So credit to you See for standing on principle and not caving in on your beliefs to pressure. Don’t ever lose that trait. It’ll serve you well as you tend to be smarter than most.
BTW, See you might want to read the article that I linked below. Its by Dodd about the Saban “process” and how it gives Alabama a competitive advantage. It’ll sound familiar to anyone who has watched how Kelly has went about rebuilding ND.
hobbs
http://www.cbssports.com/collegefootball/story/20740553/the-process-gives-no-1-alabama-even-greater-competitive-edge
Dave W says:
The great thing about all of this is, we are still getting better. This team and program are still improving.
Also, recruiting should get a lot easier now that the teenagers can see the success. Now all the kids that can play and actually read and write, will skip the SEC and head here. Why not get a degree thats worth something and a shot at the National Championship and NFL. Even at Alabama, less that half the kids go pro.
chaz says:
Hobbs
Sitting as we are with no losses in BK’s third year it is hard to argue that he has not had a profound effect on this team and more importantly..willed his long term plan. But please do not dismiss those fans/parents/alumni who sat through the first two years with a very incompetent team that seemed to be at a complete loss for tempo and clock management and most importantly winning games.
I till now have given BK a thumbs down only because of his seemingly smug attitude about what his body of work has produced in the first two seasons and what memory I am constantly trying to kill in the first year loss to Tulsa…a very big memory. His response after the loss to a “high school” looking team…”get used to it” is very hard for me to erase.
Move on to year two and the turnaround with Utah. A big step forward and a bowl game loss..step backward. I never believed after the first two years we would see BK move to this point. Given the resolute and traditional cry for any coach to not be judged until he gets his recruiting years accrued ..seemingly 5 years at the helm…I will give you the arguement to this point at year three.

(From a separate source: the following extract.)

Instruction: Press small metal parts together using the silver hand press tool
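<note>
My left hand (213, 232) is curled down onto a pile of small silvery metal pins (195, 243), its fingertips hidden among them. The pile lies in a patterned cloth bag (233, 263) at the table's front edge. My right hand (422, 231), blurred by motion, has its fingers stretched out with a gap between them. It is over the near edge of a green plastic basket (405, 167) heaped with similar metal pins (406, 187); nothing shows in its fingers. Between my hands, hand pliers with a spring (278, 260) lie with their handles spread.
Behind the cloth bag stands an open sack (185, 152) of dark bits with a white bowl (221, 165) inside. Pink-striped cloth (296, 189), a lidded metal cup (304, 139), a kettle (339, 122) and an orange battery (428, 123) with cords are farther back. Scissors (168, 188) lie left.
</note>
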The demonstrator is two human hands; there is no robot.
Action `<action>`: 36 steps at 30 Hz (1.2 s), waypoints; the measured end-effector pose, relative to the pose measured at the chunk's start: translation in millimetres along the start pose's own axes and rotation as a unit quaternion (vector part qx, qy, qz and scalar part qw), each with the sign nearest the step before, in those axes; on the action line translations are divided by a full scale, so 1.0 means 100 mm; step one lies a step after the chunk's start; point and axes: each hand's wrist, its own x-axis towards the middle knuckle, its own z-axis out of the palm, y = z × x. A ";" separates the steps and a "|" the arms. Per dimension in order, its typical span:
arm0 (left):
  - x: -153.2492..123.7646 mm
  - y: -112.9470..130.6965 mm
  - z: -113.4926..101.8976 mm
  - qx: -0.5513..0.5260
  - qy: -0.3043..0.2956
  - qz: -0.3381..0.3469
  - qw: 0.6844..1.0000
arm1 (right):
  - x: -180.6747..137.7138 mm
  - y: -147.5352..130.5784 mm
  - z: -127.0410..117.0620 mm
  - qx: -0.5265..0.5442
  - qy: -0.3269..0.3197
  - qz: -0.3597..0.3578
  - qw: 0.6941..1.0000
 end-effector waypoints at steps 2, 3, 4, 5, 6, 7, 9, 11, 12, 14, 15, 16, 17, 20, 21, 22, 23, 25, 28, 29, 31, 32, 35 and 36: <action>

I do not want to see one thing this year if at all possible. An inspired and powerful football team for the first time in a very long time caught up in the BCS net that has us positioned to play in a bowl game or BCS championship that gets our guys destroyed in front of a national audience again.
If we are that legit in BK’s third year so be it…go for it. With a new QB at the helm and our potential we should make it priority one to blast our opponent off the field in a bowl game this year…if it is not the NC so be it…better a bowl win this early on than a drubbing to give the media more reason to pile on and sing the song about irrelevance.
SEE says:
“Two years of a very incompetent team”? Since Tulsa in 2010, Notre Dame has arguably only been outplayed twice (in 25 games), Stanford and USC (#7 and #9 with Luck and Barkley.) ND has increased in YPA vs the competition every year and controlled the line of scrimmage in all but ghose two games. This team isn’t all the way there, but a 19-3 run and two years of consistent improvement while dealing with a poor QB situation isn’t incompetence. For incompetence, look to the Weis and Willingham years where we continually were outplayed by weaker teams and blown out by good teams. That’s incompetence. For comparison, when faced with the same QB uncertainty, Stoops went 8-5 in 2009,Meyer went 7-5 in 2009 and Mack Brown went 5-7 in 2010.

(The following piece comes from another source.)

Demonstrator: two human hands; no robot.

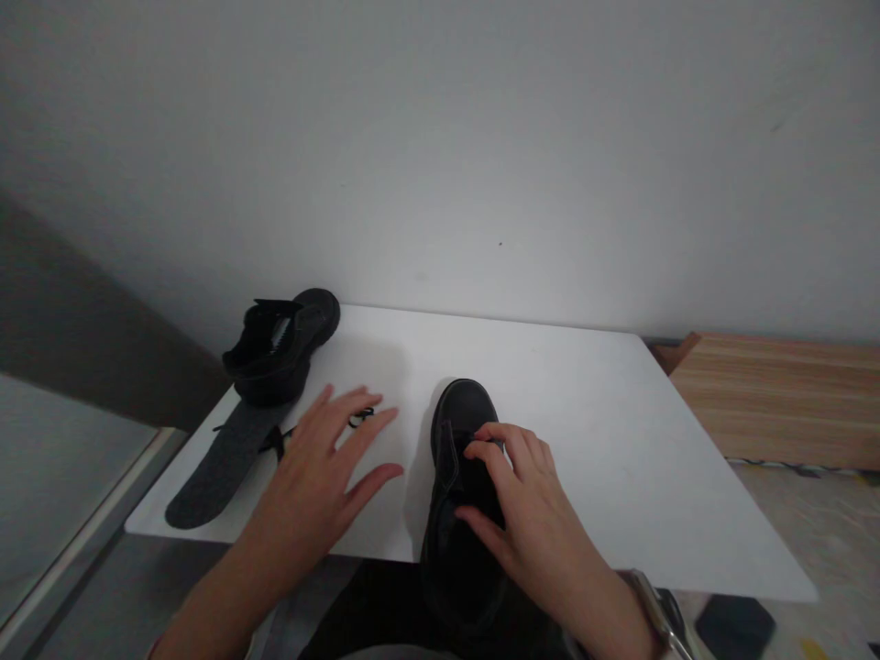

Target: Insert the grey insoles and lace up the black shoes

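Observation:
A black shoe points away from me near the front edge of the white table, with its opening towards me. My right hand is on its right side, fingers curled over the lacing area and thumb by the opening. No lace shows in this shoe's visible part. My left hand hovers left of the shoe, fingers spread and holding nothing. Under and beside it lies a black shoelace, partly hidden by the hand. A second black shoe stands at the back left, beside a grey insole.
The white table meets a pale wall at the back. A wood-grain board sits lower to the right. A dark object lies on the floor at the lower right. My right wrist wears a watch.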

Those who thought he “mismanaged ” the QB situation, should note Kansas this year. Kelly was handling a poor QB situation. I do think you can argue, as I have, that we should have relied on the run more the first two years, but I’m not sure I can fault Kelly for commiting to make an offense work. I do think Molnar was a poor fit and labeled him as suchn 2010.
With Golson I think he’s found his guy.
Mike Coffey says:
Since Tulsa in 2010, ND has been outplayed by South Florida, Michigan, Pittsburgh, BC, and Florida State in addition to the two teams you noted.
SEE says:
ND outgained South Florida 2-1, it outgained Michigan by only 50 yards due to the big plays, but first downs were 28-16 and TOP was 37-22. Notre Dame dominated most of that game.

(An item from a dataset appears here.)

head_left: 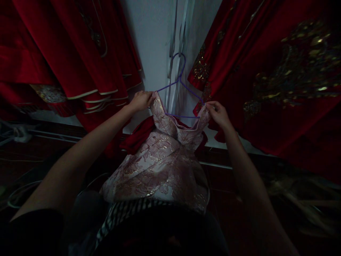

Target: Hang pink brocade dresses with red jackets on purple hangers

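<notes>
A pink dress with a shiny gold floral pattern hangs from a purple hanger in front of me. My left hand is closed on the dress's left shoulder strap, at that end of the hanger. On the other side, my right hand pinches the right strap near the hanger's other end. The hanger's hook stands up against the pale doors behind. Its lower bar shows across the dress's neckline. The skirt spreads down toward my body.
Red garments with pale trim hang at the left. More red garments with gold sequins hang at the right. Between them stand white doors with metal handles. Dark red cloth lies behind the dress. The lower corners are dark.
</notes>
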Available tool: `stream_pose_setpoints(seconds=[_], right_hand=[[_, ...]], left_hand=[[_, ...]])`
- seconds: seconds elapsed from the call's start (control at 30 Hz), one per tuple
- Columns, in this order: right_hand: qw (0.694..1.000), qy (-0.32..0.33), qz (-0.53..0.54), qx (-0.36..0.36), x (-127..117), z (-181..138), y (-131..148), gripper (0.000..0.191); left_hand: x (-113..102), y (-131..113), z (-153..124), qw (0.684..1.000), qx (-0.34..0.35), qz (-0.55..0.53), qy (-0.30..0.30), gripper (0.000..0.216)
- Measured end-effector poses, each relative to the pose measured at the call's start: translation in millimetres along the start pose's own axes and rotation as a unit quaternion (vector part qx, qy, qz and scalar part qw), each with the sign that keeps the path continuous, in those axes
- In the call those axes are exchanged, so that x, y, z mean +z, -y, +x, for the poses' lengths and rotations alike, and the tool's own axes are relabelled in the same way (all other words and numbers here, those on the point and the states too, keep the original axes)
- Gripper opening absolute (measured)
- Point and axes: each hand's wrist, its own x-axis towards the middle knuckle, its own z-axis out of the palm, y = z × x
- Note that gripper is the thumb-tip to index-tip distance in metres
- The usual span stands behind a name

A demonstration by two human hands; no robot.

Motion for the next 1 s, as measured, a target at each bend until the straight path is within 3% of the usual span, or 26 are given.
stream_pose_setpoints(seconds=[0.2, 0.3, 0.4, 0.47, 0.57, 0.67, 0.73, 0.83, 0.9, 1.0], right_hand=[[0.999, -0.019, 0.025, -0.007, -1.4, 2.1, 2.7, 0.03], [0.997, -0.078, -0.027, 0.009, -9.1, 2.5, -3.4, 0.027], [0.985, -0.141, -0.071, 0.067, -20.7, -6.1, -24.6, 0.021], [0.982, -0.124, -0.064, 0.125, -25.6, -19.7, -41.3, 0.017], [0.992, 0.008, -0.016, 0.129, -24.3, -47.3, -55.1, 0.016], [0.989, 0.141, -0.011, 0.044, -15.4, -69.5, -42.6, 0.018], [0.983, 0.179, -0.036, -0.006, -9.1, -74.4, -19.8, 0.019], [0.982, 0.17, -0.057, -0.056, -2.6, -65.7, 21.8, 0.022], [0.983, 0.141, -0.079, -0.09, -0.6, -53.4, 42.8, 0.022], [0.983, 0.049, -0.124, -0.124, -2.9, -33.9, 51.1, 0.021]], left_hand=[[-15.2, 3.6, -14.0, 0.997, 0.013, 0.058, -0.044, 0.054], [-18.8, 6.6, -20.4, 0.994, 0.0, 0.093, -0.059, 0.052], [-17.2, 12.8, -28.1, 0.988, -0.047, 0.145, -0.032, 0.055], [-11.8, 19.0, -36.8, 0.979, -0.091, 0.184, 0.016, 0.056], [2.1, 24.2, -54.3, 0.963, -0.115, 0.205, 0.13, 0.05], [15.0, 13.7, -66.8, 0.959, -0.035, 0.179, 0.218, 0.037], [18.8, -3.9, -65.9, 0.965, 0.052, 0.146, 0.212, 0.033], [19.0, -38.4, -50.5, 0.975, 0.17, 0.09, 0.11, 0.038], [22.0, -59.3, -37.1, 0.974, 0.213, 0.057, 0.042, 0.039], [38.3, -78.7, -26.2, 0.97, 0.24, 0.009, 0.043, 0.034]])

ND outgained BC 417-250 and 21-14 in first downs and won.
ND outgained Pitt 398-268 and 23-19 in first downs and won.
FSU was 280-290 in yards and 19-13 in first downs. That game was at best, a push.
I don’t understand the rationale you use for Pitt and BC.
Unlike Weis’s teams, ND was winning the most of the battles even in games it lost. That’s just a team learning how to win, which is why similar results this year are all wins.
Mike Coffey says:
There’s more to “outplaying” than numbers.
I didn’t watch the South Florida, Michigan, Pitt, BC, or FSU games and think, “Gee, ND dominated those games”. ND looked bad and made bad mistakes against teams they should have defeated by two or three scores.
SEE says:
Well that’s a different story, but they werent outplayed in those games. Of course they could have played better and made mistakes, but that’s different from Weis and is indicative of an improved team learning how to win.
Tim says:
Nice article SEE. You have been on top of this from the beginning.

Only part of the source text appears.